▸ Task brief:
Tell how many lines in the data hold "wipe", giving that figure alone.

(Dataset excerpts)
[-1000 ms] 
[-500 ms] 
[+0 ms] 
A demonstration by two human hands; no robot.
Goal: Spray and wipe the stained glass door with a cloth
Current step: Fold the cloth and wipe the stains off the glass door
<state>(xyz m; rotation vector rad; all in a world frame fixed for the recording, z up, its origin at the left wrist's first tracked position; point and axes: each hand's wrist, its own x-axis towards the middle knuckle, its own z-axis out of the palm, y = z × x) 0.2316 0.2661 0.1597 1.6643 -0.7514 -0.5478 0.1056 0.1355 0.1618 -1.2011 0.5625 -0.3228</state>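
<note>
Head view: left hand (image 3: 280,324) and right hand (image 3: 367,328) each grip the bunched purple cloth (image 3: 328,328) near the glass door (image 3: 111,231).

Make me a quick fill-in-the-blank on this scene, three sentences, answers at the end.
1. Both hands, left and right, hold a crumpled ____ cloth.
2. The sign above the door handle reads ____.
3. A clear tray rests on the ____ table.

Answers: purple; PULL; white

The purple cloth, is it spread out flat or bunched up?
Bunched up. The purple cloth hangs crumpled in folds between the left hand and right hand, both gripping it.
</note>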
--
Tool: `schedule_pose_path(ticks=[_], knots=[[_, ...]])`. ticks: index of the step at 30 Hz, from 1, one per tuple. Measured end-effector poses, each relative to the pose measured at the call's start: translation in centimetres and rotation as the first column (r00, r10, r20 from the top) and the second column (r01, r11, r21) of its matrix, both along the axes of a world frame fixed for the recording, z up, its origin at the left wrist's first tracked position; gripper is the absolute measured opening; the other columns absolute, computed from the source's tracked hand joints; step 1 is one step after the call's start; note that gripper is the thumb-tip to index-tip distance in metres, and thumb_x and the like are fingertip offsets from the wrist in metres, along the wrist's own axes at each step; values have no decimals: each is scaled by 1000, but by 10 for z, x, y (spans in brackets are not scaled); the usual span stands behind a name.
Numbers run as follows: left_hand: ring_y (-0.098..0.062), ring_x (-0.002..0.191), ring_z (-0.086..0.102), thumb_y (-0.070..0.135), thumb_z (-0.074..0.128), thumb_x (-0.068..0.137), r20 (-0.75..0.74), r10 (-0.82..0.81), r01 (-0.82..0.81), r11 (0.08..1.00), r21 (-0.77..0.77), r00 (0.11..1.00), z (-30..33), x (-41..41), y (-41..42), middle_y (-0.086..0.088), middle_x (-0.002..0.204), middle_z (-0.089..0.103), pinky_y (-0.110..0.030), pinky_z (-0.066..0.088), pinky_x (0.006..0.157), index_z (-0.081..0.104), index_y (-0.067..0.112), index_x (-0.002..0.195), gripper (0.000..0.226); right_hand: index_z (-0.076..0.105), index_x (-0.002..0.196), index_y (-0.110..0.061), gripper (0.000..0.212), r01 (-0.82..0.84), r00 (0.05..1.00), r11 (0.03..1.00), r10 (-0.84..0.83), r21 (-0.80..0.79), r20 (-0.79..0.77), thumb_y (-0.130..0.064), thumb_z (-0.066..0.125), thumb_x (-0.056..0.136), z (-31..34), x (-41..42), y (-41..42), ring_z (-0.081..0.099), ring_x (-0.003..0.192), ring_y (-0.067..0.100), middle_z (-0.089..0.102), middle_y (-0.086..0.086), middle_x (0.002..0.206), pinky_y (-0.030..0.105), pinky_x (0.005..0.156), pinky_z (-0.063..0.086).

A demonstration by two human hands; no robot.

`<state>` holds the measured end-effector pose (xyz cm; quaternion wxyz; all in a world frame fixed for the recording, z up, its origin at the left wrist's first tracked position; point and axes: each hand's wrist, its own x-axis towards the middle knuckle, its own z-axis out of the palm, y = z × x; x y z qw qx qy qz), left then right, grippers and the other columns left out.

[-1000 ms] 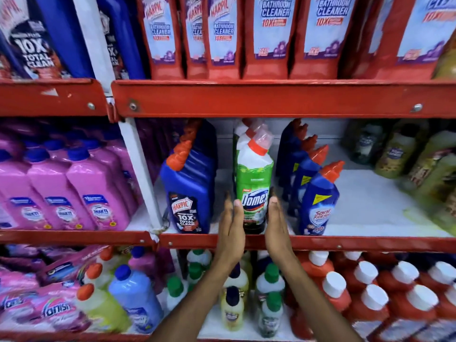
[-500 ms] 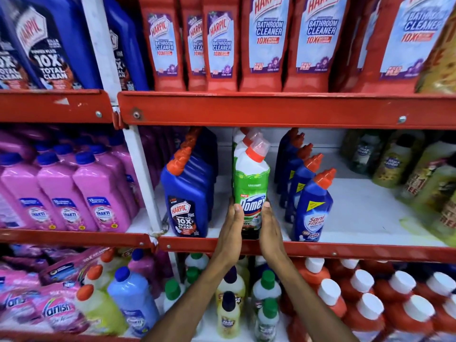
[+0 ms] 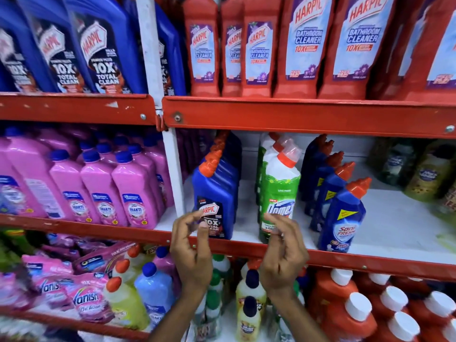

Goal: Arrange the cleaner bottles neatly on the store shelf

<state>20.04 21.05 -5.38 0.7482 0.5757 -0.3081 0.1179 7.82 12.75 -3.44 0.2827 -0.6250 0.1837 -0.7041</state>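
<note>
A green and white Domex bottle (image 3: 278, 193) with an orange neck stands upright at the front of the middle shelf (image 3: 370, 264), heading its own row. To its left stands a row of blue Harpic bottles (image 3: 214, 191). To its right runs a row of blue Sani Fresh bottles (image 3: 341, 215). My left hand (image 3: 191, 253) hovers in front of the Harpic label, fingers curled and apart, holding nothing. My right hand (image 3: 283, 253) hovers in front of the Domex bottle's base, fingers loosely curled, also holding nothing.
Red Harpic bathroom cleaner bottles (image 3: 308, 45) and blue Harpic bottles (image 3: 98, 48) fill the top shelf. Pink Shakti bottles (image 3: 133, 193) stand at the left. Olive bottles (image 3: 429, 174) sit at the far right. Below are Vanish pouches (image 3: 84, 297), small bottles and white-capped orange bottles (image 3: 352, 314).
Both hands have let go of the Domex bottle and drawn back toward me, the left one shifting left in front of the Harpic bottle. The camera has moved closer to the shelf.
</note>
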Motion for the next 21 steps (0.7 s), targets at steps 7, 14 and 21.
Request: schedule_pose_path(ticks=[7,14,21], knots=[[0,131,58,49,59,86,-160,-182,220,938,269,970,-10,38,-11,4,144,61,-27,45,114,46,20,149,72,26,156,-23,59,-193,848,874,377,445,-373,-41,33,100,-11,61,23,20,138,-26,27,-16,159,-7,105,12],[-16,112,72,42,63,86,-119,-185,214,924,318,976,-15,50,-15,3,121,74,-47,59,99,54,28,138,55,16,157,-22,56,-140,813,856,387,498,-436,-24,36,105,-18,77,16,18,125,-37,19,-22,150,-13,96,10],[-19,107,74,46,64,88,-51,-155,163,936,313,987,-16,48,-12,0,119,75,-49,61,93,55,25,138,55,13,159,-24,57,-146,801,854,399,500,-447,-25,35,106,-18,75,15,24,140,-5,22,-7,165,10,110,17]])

▸ Output for this task:
2